Stored dataset items »
= = = = = = =
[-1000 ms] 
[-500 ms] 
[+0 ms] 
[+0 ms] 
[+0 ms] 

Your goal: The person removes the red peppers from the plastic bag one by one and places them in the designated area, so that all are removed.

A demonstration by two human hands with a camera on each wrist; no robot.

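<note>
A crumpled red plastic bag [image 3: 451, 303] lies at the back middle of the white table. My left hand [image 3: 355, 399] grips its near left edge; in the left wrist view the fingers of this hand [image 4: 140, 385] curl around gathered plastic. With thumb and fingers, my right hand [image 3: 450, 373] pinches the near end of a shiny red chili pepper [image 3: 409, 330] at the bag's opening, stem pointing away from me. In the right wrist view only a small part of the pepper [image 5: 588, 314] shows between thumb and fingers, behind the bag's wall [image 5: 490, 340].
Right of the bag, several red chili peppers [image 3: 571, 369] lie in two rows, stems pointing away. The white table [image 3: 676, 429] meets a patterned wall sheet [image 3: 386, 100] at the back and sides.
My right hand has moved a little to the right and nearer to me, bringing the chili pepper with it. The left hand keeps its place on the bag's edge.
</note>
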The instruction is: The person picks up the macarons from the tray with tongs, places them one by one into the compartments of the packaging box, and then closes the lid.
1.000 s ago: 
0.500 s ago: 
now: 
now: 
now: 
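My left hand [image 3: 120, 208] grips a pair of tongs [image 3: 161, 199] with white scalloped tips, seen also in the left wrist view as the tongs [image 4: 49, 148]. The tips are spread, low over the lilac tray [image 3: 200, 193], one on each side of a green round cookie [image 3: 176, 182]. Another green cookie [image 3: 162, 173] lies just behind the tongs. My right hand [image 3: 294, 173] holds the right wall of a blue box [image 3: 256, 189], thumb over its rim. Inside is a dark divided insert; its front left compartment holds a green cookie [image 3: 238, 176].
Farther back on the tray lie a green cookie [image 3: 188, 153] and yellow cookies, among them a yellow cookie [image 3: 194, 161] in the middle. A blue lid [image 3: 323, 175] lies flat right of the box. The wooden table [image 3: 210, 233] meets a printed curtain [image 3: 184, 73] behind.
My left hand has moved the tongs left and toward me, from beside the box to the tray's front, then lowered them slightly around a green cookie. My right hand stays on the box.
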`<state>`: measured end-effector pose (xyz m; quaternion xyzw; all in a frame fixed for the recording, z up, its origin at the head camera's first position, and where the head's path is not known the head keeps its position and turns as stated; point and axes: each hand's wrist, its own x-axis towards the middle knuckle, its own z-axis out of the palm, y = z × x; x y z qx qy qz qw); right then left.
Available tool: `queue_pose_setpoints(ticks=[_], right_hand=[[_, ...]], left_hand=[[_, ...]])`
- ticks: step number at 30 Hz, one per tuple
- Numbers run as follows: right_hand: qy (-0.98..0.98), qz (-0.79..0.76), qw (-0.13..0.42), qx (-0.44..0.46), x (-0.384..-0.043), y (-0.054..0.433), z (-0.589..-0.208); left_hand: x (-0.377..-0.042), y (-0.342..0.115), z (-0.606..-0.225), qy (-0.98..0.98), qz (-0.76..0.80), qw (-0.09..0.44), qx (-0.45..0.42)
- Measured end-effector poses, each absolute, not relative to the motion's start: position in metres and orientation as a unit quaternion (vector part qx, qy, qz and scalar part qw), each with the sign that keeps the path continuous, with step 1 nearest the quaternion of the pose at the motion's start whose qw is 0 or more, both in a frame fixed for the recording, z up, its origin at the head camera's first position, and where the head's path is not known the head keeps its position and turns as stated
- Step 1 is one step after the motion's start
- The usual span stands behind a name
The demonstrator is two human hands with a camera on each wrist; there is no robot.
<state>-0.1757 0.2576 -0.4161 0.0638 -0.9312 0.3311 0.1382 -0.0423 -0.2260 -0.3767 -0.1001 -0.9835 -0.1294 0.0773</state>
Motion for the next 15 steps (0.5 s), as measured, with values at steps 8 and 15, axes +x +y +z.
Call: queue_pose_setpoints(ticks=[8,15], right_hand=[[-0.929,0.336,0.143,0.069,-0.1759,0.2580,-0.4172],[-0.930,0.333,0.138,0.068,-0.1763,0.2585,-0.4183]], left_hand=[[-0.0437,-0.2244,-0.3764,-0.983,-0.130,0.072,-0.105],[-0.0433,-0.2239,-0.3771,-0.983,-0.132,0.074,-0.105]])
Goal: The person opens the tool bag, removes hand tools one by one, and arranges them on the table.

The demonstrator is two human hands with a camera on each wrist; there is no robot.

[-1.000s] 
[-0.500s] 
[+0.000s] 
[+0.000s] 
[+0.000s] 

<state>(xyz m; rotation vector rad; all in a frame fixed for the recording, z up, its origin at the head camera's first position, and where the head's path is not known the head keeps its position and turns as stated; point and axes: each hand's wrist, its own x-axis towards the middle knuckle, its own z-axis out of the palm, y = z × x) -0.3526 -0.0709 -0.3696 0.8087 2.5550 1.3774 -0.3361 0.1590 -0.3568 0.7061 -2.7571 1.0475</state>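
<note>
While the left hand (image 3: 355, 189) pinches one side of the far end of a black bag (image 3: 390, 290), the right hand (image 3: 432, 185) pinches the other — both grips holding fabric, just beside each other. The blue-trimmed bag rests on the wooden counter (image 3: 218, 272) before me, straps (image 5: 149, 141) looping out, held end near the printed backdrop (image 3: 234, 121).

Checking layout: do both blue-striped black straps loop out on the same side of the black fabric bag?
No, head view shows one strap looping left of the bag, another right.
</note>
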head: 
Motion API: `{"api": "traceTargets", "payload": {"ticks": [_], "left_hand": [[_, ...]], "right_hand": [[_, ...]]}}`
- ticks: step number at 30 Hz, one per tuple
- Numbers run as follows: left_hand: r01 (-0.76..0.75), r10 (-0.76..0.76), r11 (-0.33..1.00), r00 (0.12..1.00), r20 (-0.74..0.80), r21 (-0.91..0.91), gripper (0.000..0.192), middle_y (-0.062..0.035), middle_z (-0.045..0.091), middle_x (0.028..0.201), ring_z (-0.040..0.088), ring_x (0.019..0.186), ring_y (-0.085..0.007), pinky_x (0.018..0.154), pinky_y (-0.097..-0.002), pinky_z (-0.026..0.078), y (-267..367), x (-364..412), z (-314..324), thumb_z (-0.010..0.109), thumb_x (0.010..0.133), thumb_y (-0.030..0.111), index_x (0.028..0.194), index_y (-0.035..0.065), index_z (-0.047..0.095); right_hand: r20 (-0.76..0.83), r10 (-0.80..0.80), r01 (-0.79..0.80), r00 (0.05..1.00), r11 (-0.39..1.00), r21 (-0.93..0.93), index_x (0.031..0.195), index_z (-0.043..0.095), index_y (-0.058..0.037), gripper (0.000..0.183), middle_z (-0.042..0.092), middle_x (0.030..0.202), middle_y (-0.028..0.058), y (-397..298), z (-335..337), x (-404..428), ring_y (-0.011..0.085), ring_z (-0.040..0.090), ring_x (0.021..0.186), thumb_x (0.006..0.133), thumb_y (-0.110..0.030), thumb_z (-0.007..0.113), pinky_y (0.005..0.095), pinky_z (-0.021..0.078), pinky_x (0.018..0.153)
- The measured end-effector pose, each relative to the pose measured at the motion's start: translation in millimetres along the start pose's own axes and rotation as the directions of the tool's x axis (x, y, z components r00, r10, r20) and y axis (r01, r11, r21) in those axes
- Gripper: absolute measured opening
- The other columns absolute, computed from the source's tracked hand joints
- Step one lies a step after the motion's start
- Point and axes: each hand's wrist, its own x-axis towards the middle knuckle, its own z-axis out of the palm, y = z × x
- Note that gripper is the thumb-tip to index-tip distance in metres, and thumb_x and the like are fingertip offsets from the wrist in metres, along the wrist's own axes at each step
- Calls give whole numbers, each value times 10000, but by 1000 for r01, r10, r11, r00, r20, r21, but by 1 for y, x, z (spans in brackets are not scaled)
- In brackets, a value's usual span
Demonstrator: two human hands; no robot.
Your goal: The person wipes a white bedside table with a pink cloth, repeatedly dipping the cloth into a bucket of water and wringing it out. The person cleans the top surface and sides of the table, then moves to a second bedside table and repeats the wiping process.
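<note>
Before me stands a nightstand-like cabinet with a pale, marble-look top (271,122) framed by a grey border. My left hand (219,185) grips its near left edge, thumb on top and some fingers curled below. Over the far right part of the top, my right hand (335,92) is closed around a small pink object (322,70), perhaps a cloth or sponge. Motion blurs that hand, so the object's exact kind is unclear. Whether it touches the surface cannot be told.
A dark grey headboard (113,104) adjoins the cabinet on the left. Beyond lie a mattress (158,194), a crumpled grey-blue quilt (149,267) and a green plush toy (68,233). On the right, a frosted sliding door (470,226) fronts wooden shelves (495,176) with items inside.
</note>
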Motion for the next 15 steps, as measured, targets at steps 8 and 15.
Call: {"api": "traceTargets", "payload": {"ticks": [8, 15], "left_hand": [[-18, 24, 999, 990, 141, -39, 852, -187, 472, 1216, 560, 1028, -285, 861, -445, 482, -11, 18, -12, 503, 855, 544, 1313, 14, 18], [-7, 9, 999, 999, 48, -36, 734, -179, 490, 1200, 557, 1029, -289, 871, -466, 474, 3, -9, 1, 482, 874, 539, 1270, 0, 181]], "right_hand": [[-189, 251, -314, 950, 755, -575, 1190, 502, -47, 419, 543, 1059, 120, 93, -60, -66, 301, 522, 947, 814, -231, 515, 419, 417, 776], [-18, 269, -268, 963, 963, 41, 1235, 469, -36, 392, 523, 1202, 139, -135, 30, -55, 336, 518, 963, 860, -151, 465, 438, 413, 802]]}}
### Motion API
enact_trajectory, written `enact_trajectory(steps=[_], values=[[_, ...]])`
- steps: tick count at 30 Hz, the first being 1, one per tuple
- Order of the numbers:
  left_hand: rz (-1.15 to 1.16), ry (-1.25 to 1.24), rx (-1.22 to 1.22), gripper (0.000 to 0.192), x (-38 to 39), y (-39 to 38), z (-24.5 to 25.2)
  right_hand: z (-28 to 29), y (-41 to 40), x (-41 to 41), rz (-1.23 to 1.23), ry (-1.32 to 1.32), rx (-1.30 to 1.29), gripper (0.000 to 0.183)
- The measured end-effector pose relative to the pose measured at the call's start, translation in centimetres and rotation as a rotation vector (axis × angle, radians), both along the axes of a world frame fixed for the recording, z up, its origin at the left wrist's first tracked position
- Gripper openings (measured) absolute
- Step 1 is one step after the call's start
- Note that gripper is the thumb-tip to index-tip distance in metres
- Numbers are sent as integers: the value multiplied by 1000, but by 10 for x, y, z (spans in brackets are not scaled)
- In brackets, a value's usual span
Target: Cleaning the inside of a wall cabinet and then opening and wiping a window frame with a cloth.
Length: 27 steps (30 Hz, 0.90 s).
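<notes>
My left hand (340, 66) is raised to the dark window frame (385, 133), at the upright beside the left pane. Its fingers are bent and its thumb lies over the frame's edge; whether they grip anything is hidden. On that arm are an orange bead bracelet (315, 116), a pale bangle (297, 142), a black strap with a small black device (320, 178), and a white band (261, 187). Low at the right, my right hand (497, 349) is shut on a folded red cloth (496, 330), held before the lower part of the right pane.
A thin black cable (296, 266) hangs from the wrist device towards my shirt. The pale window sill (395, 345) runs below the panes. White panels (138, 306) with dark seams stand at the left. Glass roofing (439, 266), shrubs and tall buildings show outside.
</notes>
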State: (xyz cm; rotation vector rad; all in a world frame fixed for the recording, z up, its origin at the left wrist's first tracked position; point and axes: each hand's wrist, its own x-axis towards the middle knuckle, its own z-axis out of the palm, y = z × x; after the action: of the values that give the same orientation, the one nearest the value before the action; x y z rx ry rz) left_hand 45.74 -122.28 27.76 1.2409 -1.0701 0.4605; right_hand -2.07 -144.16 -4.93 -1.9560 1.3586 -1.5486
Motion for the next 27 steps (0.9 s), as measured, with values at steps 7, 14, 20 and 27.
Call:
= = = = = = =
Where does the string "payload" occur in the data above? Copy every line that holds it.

RESPONSE TO THIS EXERCISE »
Motion API: `{"api": "traceTargets", "payload": {"ticks": [_], "left_hand": [[_, ...]], "right_hand": [[_, ...]]}}`
Call: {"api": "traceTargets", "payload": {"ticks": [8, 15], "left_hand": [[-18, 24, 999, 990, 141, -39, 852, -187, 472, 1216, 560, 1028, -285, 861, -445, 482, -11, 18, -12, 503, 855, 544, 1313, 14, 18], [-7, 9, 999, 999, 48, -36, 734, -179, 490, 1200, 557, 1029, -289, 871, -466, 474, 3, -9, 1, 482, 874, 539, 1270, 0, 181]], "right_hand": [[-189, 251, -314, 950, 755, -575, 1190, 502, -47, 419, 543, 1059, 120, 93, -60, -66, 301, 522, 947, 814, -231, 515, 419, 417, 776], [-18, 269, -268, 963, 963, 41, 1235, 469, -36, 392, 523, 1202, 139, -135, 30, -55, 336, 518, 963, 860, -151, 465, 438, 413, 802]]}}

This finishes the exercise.